### [WHAT TO PRODUCE]
In the listing below, locate the lines bearing the word "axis". Copy every one of them.

### [SUPPLIED MATERIAL]
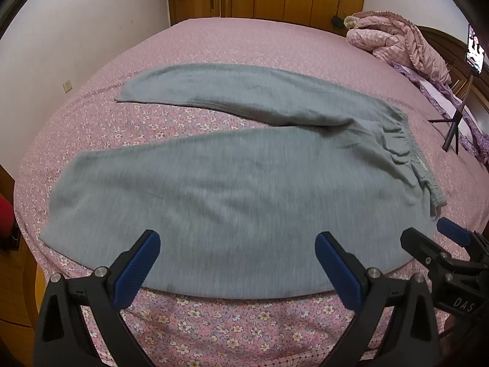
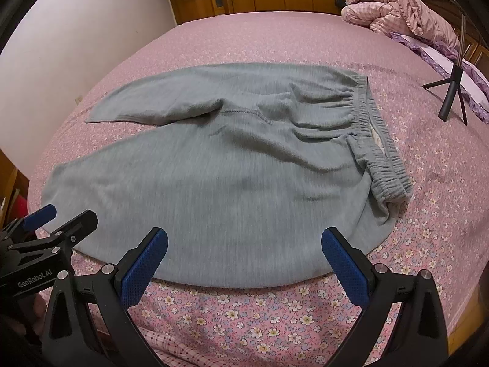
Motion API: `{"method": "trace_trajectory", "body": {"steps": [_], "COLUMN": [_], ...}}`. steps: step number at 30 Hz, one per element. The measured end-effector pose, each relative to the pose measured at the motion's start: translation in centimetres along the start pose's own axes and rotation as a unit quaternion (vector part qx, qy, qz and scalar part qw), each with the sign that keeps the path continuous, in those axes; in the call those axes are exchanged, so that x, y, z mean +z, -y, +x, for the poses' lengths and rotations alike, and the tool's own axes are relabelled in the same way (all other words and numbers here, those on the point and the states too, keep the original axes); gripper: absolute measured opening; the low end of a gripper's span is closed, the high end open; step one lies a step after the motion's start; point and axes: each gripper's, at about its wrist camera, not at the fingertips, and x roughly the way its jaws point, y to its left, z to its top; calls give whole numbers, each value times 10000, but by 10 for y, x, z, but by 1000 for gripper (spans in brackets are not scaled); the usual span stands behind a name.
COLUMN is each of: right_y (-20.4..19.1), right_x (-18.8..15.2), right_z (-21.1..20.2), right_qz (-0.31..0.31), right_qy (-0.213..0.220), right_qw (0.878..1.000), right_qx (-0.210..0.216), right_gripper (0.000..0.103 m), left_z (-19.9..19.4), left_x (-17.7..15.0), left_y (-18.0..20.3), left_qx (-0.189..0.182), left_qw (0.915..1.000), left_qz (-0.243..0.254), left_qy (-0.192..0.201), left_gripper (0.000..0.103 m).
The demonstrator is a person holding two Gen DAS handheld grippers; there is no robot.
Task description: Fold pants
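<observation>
Grey-green pants point(image 1: 232, 177) lie spread flat on the bed, legs apart and pointing left, elastic waistband point(image 1: 409, 150) at the right. My left gripper point(image 1: 237, 244) is open and empty, hovering over the near leg's front edge. My right gripper point(image 2: 244, 241) is open and empty too, over the near edge closer to the waistband point(image 2: 379, 143). The pants also show in the right wrist view point(image 2: 214, 180). Each gripper appears in the other's view: the right gripper point(image 1: 434, 238) and the left gripper point(image 2: 61, 217).
The bed has a pink floral sheet point(image 1: 232, 321). A pink quilt point(image 1: 397, 39) is bunched at the far right by the headboard. A black tripod point(image 2: 452, 94) with a phone point(image 1: 475, 49) stands on the bed at right. White wall at left, wooden wardrobes behind.
</observation>
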Motion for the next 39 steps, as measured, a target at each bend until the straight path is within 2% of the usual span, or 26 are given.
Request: {"method": "trace_trajectory", "body": {"steps": [39], "right_y": [2], "right_x": [-2], "right_z": [6], "right_qz": [52], "right_qy": [-74], "right_qw": [10000], "right_qx": [4], "right_gripper": [103], "left_z": [2], "left_x": [1], "left_y": [-7], "left_qx": [-12], "left_qw": [10000], "left_qz": [-55], "left_qy": [-70], "left_gripper": [103]}}
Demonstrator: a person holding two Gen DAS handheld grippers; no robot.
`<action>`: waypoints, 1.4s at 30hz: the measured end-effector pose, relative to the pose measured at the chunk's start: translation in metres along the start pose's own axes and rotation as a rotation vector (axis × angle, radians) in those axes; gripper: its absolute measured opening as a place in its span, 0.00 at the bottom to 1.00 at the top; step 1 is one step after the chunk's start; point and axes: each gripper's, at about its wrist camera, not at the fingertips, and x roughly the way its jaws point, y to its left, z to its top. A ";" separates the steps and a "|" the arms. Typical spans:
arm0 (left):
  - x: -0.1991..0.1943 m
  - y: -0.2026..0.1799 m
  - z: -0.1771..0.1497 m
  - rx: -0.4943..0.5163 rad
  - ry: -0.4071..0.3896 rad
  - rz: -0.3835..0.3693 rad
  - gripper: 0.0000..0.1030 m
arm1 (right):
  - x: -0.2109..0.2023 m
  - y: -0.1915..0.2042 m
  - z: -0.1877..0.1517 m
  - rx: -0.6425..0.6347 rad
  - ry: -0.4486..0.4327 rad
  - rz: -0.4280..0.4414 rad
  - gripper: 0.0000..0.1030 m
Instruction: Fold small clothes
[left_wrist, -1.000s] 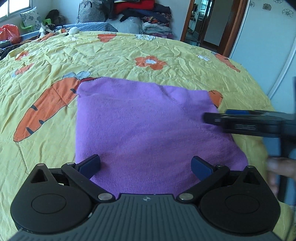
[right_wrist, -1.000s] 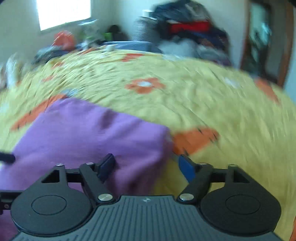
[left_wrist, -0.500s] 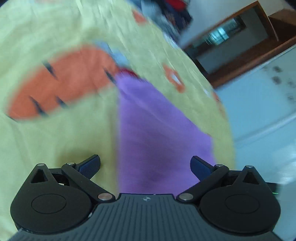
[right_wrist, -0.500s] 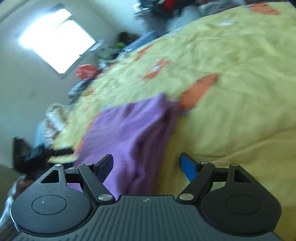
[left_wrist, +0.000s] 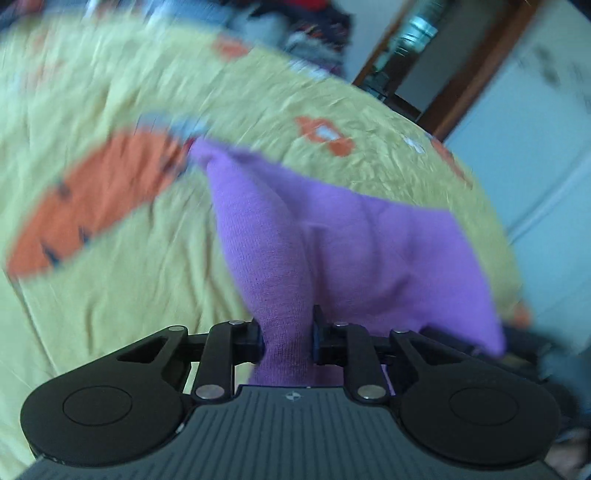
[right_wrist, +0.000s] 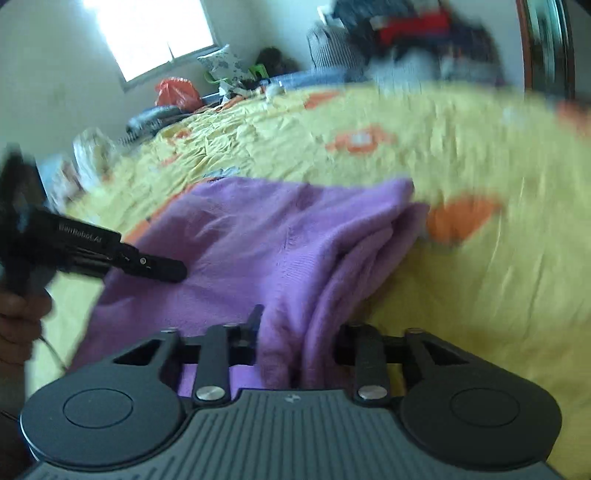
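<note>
The purple garment (left_wrist: 369, 258) lies in the middle of both views, spread on the bed (left_wrist: 110, 280) over a yellow cover printed with orange carrots. A soft, light knit is suggested by the way it sags and bunches; it will likely drape and stretch instead of holding a shape, and thin edges may slip out if only a little cloth is caught.

The left gripper (left_wrist: 287, 332) is seen at the lower centre of the left wrist view, its jaws drawn nearly together on a gathered ridge of the purple cloth, which rises from the bed to the jaws. The right gripper (right_wrist: 295, 334) sits at the lower centre of the right wrist view, its jaws drawn in around a thicker bunch of several layers at the garment's right edge, so a slightly wider gap is kept. Both holds are taken at the near edge, apparently at or close to the two near corners; corners and hems are judged the best places to grip, since a doubled edge gives more to bite on.

In the left middle of the right wrist view the left gripper (right_wrist: 147, 264) is seen from the side over the garment, with the hand (right_wrist: 18, 317) that carries it at the left border.

At the top of both frames, well apart from the garment, a pile of clothes (right_wrist: 413, 33) is seen, and a window (right_wrist: 155, 33) and a red bag (right_wrist: 177, 92) at the upper left. A door frame (left_wrist: 461, 74) appears at the upper right of the left wrist view. Nothing rests on the garment, and the far half of the bed cover is seen bare for a fold.
</note>
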 end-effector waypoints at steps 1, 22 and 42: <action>-0.006 -0.011 0.001 0.038 -0.033 0.006 0.20 | -0.006 0.007 0.002 -0.019 -0.024 -0.014 0.22; 0.009 -0.021 0.025 -0.016 0.126 -0.114 0.71 | -0.089 -0.123 0.011 0.283 -0.198 -0.267 0.86; 0.013 -0.030 -0.019 0.082 0.146 -0.203 0.12 | -0.069 -0.073 -0.046 0.351 -0.074 -0.182 0.11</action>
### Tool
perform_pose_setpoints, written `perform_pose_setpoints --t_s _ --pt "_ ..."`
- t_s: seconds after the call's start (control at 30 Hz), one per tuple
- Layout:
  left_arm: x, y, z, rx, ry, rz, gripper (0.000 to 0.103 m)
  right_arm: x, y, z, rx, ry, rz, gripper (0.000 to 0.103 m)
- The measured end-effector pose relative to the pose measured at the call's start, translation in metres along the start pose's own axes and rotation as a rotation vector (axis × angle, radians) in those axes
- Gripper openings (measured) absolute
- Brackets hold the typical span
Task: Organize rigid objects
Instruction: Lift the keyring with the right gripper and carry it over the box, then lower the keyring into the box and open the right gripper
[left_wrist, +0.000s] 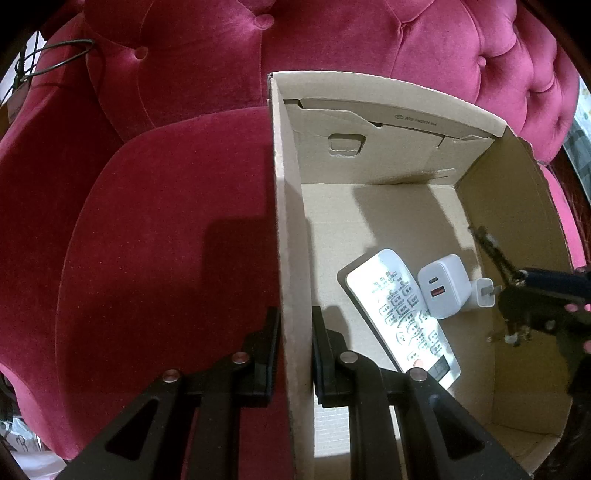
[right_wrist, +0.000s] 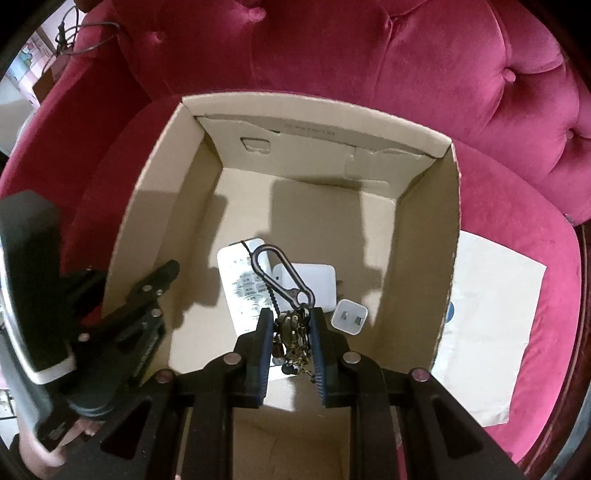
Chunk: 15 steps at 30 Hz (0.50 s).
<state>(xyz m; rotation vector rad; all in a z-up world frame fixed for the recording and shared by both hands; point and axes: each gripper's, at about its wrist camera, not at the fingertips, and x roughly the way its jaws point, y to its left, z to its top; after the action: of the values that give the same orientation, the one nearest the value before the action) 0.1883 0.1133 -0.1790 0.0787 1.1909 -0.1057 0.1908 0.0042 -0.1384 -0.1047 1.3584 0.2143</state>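
Note:
An open cardboard box (left_wrist: 291, 206) (right_wrist: 155, 192) stands on a red velvet sofa seat. Inside lie a white remote control (left_wrist: 402, 314) (right_wrist: 236, 288), a large white charger (left_wrist: 445, 286) (right_wrist: 317, 284) and a small white plug adapter (left_wrist: 482, 293) (right_wrist: 349, 316). My left gripper (left_wrist: 293, 325) is shut on the box's left wall. My right gripper (right_wrist: 290, 332) is shut on a bunch of keys (right_wrist: 291, 332) with a dark carabiner (right_wrist: 280, 275), held above the box floor. It shows at the right edge of the left wrist view (left_wrist: 517, 299).
The red tufted sofa back (right_wrist: 369, 55) rises behind the box. A white paper envelope (right_wrist: 487, 321) lies on the seat right of the box. A black cable loop (left_wrist: 62, 59) hangs at the far left by the sofa arm.

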Motion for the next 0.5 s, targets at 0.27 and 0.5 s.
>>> perform_pose_setpoints --t_s 0.27,0.5 --pt "-0.002 -0.001 0.001 0.002 0.001 0.000 0.017 0.024 -0.001 -0.008 0.030 0.009 -0.034 0.020" --pt "0.000 0.000 0.001 0.000 0.001 -0.002 0.017 0.035 -0.004 -0.017 0.058 0.006 -0.056 0.020"
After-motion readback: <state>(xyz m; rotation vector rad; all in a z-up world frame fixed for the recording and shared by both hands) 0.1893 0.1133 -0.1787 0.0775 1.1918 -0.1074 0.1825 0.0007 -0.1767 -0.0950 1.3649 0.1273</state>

### [RESPONSE]
`<action>`: waypoints, 1.4s at 30hz: the measured end-effector pose, relative to the pose measured at the chunk's start: translation in metres along the start pose's own axes and rotation as a rotation vector (axis × angle, radians) in those axes; gripper: its absolute measured opening as a place in its span, 0.00 at the bottom to 1.00 at the top; step 1 is one step after the chunk's start; point and axes: each gripper's, at about its wrist camera, not at the fingertips, and x roughly the way its jaws point, y to its left, z to its top. A ";" separates the steps and a "|" the arms. Typical spans:
- The measured end-effector pose relative to the pose measured at the call's start, translation in metres along the start pose's own axes and rotation as a rotation vector (axis × angle, radians) in those axes

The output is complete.